All of the treatises on therapeutics speak of the efficacy of the acetate of lead in restraining hæmorrhage, when the location or source of the loss of blood is beyond the influence of such mechanical measures as may be employed to bring about its arrest, but in all the references which I have looked up, and they have been many, I have been unable to discover an advocate of the use of the large doses of which I shall speak. I have also been for many years an extensive reader of the medical press and with the exception of one or two articles, I have not come across any advocacy of the use of the dose I have been accustomed to administer.

*Read at a stated meeting of the DETROIT MEDICAL AND LIBRARY ASSOCIATION, and published exclusively in The Physician and Surgeon.

Whether this absence be due to the fear that the advocacy of such doses might bring odium and discredit on the men using it, or to the fact that the remedy is not so employed, except by a very few, I am not in position to determine, but I incline to the latter opinion as being the correct answer.

I will not trouble or inflict you with quotations or excerpts from our writers on therapeutics regarding the usefulness of the remedy in the ordinary or common dose in hæmorrhage, for you can refer to them at your leisure if you have the inclination, but I will confine myself to the experience which I have had from using the remedy in my own practice, and to the writings of those who are advocates of its hæmostatic action in the dose and manner I shall endeavor to point out. That acetate of lead has a marked influence in arresting hæmorrhages which are located so as to be inaccessible to the ordinary mechanical means employed for their suppression and restraint, I have not the least doubt, but mark you, it must be given in much larger doses than is usually employed, or recommended in the books.

This is the only point upon which I differ, in regard to its use, and it is to this that I particularly desire to draw your attention.

The hæmorrhages in which I have found the salt to be exceedingly beneficial, are hæmoptysis, epistaxis, and post-partum uterine hæmorrhage.

That it exerts its hæmostatic action in a method independent of its wellknown astringent quality, I have not the least doubt, and that such action is through the influence of the nervous system, I fully believe. "Its effects are similar to those of digitalis: it slows the action but increases the power of the heart, while at the same time, it elevates the tension of the arterioles.

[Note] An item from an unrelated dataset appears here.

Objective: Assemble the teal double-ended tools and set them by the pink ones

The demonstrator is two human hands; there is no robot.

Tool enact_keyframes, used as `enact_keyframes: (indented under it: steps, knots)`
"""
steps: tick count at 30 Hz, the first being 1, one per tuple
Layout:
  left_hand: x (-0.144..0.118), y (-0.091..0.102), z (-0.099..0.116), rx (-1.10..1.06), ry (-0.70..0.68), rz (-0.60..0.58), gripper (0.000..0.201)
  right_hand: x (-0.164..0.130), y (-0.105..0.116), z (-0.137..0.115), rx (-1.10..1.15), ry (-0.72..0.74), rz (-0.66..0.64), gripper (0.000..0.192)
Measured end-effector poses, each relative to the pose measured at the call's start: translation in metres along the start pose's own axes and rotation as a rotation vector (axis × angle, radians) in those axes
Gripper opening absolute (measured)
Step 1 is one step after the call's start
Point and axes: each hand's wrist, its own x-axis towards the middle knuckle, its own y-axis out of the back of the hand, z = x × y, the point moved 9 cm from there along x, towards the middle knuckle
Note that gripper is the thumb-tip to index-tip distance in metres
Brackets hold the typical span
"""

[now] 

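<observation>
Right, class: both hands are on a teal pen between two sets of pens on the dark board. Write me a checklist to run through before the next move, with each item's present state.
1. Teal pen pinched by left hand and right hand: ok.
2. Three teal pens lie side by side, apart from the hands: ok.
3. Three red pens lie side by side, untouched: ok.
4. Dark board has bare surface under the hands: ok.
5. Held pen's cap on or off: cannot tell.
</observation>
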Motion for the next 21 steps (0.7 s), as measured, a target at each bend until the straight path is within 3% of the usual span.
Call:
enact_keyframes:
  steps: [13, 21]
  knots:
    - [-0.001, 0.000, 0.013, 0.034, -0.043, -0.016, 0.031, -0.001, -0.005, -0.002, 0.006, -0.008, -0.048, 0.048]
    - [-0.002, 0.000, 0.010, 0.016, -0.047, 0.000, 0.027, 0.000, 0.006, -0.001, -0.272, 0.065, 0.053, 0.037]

The astringent is, however, a dynamical and not a chemical action." ("Bartholow's Materia Medica and Therapeutics," third edition).

The rapidity with which it exerts its action is also difficult of explanation on the supposition of its astringing action on the tissues.

In that alarming form of hæmorrhage, bleeding from the lungs, I have again and again tested its efficacy; and that it will cause its arrest, and that permanently, I am as confident, I was going to say, as that opium or morphia will produce sleep. I fully realize that this is a strong statement, but my experience with the remedy has been so constantly and uniformly successful, is the reason why I thus place such confidence in its hæmostatic action in pulmonary hæmorrhage.

I shall recall but one of the many cases in which I administered the remedy in pulmonary hæmorrhage, not only for the reason that it was a typical case, but for the fact that I am able to thereby contrast its efficacy, with other standard hæmostatics, administered by a physician who had gained a reputation much higher than I ever expect to acheive.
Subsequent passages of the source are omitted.